**How to complete this task**. Word for word, transcribe the listing that follows, minus any pictures.

**The input**.
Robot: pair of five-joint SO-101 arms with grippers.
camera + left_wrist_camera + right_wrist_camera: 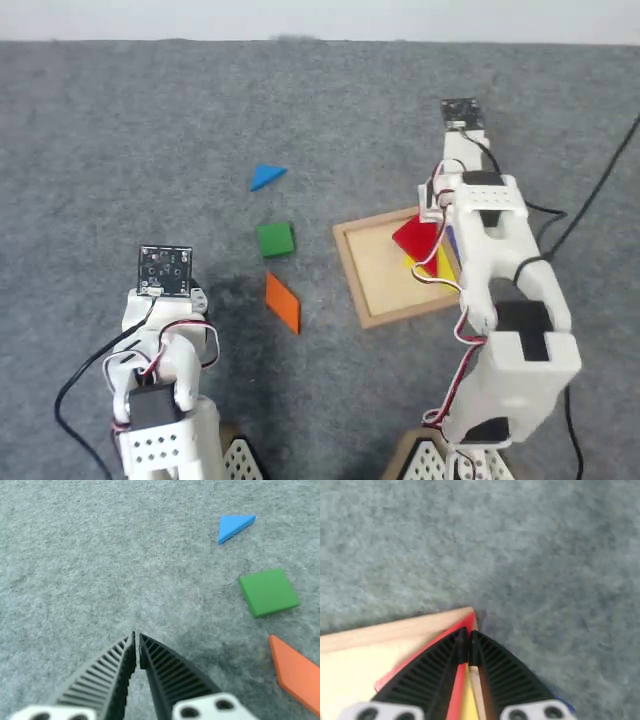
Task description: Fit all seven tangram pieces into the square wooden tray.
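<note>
Because the red triangle (415, 238) is being held over the tray (350, 275), I judge it is needing a flat, square lowering into the corner before release. Well left of the tray, the left gripper (136, 636) is resting closed and empty; at the tray's corner, the right gripper (467, 632) is pinching the red triangle by its edge.

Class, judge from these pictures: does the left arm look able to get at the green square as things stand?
Probably yes. The green square lies flat on the carpet ahead of the shut left gripper, with nothing between them.
</note>
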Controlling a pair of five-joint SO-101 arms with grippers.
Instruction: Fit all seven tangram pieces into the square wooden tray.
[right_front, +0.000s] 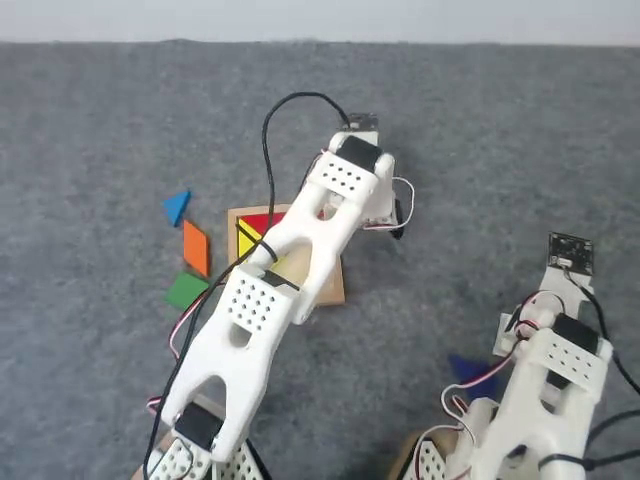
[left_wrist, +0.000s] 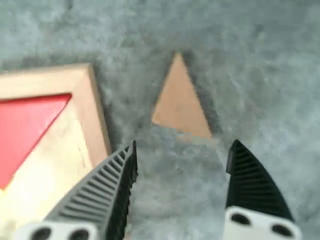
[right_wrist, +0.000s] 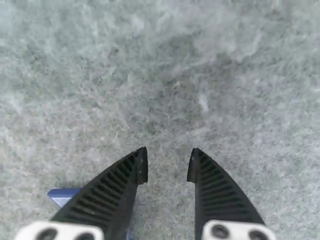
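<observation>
"Near the middle of the grey desk (right_front: 100, 120), which item is located?" the operator asks.

"The square wooden tray (right_front: 332, 285). A red piece (right_front: 262, 220) and a yellow piece (right_front: 247, 240) lie inside it, touching each other. The left arm (right_front: 290, 270) extends across the tray and covers most of its interior."

"Which pieces lie outside the tray?"

"Three lie in a column just beside the tray in the high view: a blue triangle (right_front: 177, 206), an orange parallelogram (right_front: 196, 247) and a green square (right_front: 185, 290). A dark blue piece (right_front: 465, 368) lies well apart from the tray, close to the right arm. A tan triangle (left_wrist: 181, 100) lies flat on the desk near the outer wall of the tray (left_wrist: 95, 110), with a strip of desk between them."

"State the condition of the left gripper (left_wrist: 184, 150)."

"Its jaws are spread wide and hold nothing. The fingertips stand just short of the base of the tan triangle. The red piece (left_wrist: 30, 125) is visible inside the tray to one side."

"State the condition of the right gripper (right_wrist: 167, 157)."

"Its jaws are parted with a narrow gap and hold nothing. Bare desk lies under the gap. A corner of the dark blue piece (right_wrist: 62, 195) shows beside one finger (right_wrist: 115, 195)."
</observation>
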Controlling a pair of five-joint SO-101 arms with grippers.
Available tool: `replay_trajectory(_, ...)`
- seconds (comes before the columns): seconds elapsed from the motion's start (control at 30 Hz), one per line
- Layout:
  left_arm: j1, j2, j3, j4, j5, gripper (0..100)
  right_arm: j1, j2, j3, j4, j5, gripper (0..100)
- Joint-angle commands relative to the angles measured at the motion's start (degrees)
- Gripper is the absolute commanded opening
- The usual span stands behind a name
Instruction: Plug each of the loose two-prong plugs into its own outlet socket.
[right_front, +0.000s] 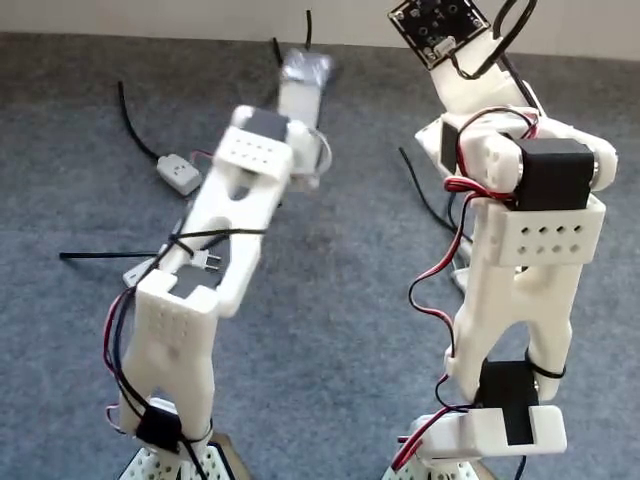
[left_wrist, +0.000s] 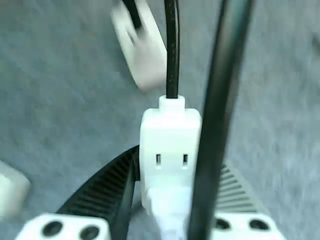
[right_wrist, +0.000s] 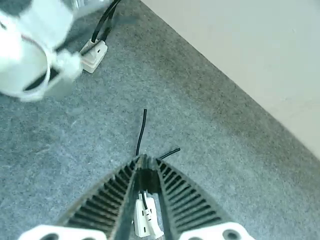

**Your response**.
Robot: pair of five-joint SO-101 arms with grippers.
camera + left_wrist_camera + right_wrist_camera: 
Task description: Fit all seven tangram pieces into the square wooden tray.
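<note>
Because the red triangle (415, 238) is being held over the tray (350, 275), I judge it is needing a flat, square lowering into the corner before release. Well left of the tray, the left gripper (136, 636) is resting closed and empty; at the tray's corner, the right gripper (467, 632) is pinching the red triangle by its edge.

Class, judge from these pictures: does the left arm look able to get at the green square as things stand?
Probably yes. The green square lies flat on the carpet ahead of the shut left gripper, with nothing between them.
</note>
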Controlling a pair of five-joint SO-101 arms with grippers.
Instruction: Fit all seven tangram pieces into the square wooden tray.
[right_front, +0.000s] 
[left_wrist, +0.000s] 
[right_wrist, +0.000s] 
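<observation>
"Near the middle of the grey desk (right_front: 100, 120), which item is located?" the operator asks.

"The square wooden tray (right_front: 332, 285). A red piece (right_front: 262, 220) and a yellow piece (right_front: 247, 240) lie inside it, touching each other. The left arm (right_front: 290, 270) extends across the tray and covers most of its interior."

"Which pieces lie outside the tray?"

"Three lie in a column just beside the tray in the high view: a blue triangle (right_front: 177, 206), an orange parallelogram (right_front: 196, 247) and a green square (right_front: 185, 290). A dark blue piece (right_front: 465, 368) lies well apart from the tray, close to the right arm. A tan triangle (left_wrist: 181, 100) lies flat on the desk near the outer wall of the tray (left_wrist: 95, 110), with a strip of desk between them."

"State the condition of the left gripper (left_wrist: 184, 150)."

"Its jaws are spread wide and hold nothing. The fingertips stand just short of the base of the tan triangle. The red piece (left_wrist: 30, 125) is visible inside the tray to one side."

"State the condition of the right gripper (right_wrist: 167, 157)."

"Its jaws are parted with a narrow gap and hold nothing. Bare desk lies under the gap. A corner of the dark blue piece (right_wrist: 62, 195) shows beside one finger (right_wrist: 115, 195)."
</observation>
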Controlling a pair of five-joint SO-101 arms with grippers.
Available tool: `replay_trajectory(_, ...)`
- seconds (comes before the columns): seconds elapsed from the motion's start (control at 30 Hz), one per line
- Layout:
  left_arm: j1, j2, j3, j4, j5, gripper (0..100)
  right_arm: j1, j2, j3, j4, j5, gripper (0..100)
- Joint-angle commands relative to the angles measured at the motion's start (degrees)
- Gripper is the absolute commanded opening
- The usual span stands behind a name
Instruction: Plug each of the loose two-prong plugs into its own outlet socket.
[right_front, +0.000s] 
[left_wrist, +0.000s] 
[right_wrist, +0.000s] 

The required response has been given in full.